Szukając wytchnienia, Parker przebiera się w kostium Spider-Mana, aby odnaleźć Shockera, któremu uprzednio podrzucił na plecy nadajnik. Zauważa zbiega, gdy ten okrada furgonetkę z pieniędzmi. Po krótkiej walce nokautuje przeciwnika prawym sierpowym i obwiązuje pajęczyną. Shockera zabiera policja. Niestety Spidey nie natrafił na ślad skradzionej tabliczki, którą Shocker ukrył gdzieś w bezpieczym miejscu…
Recenzja
Narzekałem w recenzji poprzedniego numeru na ubogie sekwencje akcji. Tym razem miłośnicy walk otrzymują to, czego oczekiwali – porządne pojedynki zilustrowane przez mistrza ołówka, za jakiego uchodzi legendarny John Romita. Trudno się dziwić, skoro czarnym charakterem niniejszego komiksu jest Shocker, którego ostatnio widzieliśmy w 46 odcinku serii.

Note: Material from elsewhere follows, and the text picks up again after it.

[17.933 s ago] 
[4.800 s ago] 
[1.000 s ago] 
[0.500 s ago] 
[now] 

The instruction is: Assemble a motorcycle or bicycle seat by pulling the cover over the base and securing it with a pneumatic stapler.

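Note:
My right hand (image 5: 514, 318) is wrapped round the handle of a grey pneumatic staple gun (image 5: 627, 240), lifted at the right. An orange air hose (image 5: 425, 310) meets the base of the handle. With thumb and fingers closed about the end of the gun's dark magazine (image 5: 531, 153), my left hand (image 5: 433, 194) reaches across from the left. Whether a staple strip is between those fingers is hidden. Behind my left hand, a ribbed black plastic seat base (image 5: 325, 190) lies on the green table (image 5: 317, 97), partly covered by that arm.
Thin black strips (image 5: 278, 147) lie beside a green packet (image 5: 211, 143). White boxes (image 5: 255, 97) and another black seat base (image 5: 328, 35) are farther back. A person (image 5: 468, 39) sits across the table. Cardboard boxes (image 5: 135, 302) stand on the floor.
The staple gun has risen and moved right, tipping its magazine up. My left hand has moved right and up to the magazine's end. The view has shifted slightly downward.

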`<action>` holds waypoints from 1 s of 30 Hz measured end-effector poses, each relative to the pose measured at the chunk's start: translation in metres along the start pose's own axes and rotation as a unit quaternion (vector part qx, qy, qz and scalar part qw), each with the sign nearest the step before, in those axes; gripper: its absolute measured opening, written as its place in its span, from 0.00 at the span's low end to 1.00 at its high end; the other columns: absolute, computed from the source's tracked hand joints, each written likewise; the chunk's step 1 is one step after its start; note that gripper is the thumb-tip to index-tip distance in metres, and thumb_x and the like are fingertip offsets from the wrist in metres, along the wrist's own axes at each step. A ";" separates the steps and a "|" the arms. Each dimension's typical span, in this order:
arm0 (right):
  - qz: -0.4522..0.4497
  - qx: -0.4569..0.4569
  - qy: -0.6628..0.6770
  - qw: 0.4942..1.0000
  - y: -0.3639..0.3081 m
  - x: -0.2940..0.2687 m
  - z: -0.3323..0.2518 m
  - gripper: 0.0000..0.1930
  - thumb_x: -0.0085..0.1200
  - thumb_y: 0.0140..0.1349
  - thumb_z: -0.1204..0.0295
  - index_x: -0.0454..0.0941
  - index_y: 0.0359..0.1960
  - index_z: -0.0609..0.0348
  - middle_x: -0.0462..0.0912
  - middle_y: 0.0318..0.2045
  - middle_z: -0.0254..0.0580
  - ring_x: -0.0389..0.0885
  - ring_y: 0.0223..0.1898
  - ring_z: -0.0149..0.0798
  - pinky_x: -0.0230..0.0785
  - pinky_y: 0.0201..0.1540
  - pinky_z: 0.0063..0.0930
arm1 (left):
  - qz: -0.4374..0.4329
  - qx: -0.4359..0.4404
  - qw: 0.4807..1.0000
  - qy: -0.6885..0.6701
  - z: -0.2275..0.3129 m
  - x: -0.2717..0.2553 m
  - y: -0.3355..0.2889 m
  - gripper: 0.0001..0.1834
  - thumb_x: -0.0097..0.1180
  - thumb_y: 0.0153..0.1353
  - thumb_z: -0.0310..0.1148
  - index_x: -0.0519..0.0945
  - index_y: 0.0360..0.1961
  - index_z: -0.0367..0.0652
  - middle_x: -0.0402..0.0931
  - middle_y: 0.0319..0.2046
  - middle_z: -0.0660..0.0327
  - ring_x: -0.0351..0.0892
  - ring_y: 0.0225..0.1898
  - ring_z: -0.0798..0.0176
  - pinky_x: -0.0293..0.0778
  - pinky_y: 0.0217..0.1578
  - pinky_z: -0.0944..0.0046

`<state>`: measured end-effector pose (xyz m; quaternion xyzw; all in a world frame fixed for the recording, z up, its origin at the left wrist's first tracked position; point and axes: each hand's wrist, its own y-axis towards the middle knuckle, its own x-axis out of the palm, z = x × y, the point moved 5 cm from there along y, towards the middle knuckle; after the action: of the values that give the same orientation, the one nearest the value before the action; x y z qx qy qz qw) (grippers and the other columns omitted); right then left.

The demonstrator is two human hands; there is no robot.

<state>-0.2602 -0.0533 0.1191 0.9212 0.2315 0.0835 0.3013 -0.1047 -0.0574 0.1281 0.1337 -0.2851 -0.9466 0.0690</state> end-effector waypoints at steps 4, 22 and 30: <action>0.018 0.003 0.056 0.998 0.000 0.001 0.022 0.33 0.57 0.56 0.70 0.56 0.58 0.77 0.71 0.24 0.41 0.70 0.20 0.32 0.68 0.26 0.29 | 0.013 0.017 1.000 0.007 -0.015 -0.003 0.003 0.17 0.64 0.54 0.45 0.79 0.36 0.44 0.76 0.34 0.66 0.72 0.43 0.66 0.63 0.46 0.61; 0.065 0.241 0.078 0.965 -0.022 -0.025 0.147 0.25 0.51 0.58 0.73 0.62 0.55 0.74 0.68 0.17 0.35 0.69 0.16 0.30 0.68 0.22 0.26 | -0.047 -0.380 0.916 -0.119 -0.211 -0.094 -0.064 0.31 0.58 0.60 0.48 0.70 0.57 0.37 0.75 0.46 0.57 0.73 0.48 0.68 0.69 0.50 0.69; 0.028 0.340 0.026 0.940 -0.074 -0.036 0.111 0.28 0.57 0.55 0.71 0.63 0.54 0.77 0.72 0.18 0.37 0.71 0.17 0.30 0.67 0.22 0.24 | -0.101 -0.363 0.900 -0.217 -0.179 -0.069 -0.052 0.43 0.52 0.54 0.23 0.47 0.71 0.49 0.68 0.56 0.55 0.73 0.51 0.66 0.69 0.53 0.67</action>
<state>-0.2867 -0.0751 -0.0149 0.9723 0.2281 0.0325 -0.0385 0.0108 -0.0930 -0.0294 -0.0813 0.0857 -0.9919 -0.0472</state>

Niezmiernie podoba mi się Shocker w wykonaniu Romity. To „przejrzysta” postać z przyzwoitym wdziankiem, wzbudzającym mój sentyment do strojów ninja. W komiksie jesteśmy świadkami dwóch pojedynków. Jak się można domyślić, pierwszy kończy się zwycięstwem Shockera, drugi zaś triumfem Spider-Mana. Nic w tym dziwnego, aczkolwiek nie wszystko kończy się happy endem. Skradziona przez Shockera tabliczka została gdzieś ukryta, co sugeruje, że historia o niej nie dobiegła jeszcze końca.
Mówiąc dalej o sugestiach, należy wspomnieć o widocznym w jednej scenie artykule ”Daily Bugle” na temat doktora Curta Connorsa i retrospekcji z 45 numeru. W ten subtelny sposób Stan Lee zapowiada przyszłe starcie Spider-Mana z Lizardem. Wręcz kocham styl, w jakim mój ulubiony scenarzysta prowadzi całą serię, łącząc wątki jej poszczególnych komiksów.
Czy zapomniałem wspomnieć o kolejnej prześmiesznej sekwencji z Jamesonem? Stan, zostaw biednego JJJ w spokoju, bo naprawdę umrze na zawał serca! Przytoczę jeden z dialogów w szpitalu. Siostra (o JJJ): „Czy on zawsze jest tak podekscytowany?”. Lekarz: „Tylko wtedy, gdy nie śpi”.
Gorąco polecam lekturę tego komiksu. 5 pajączków.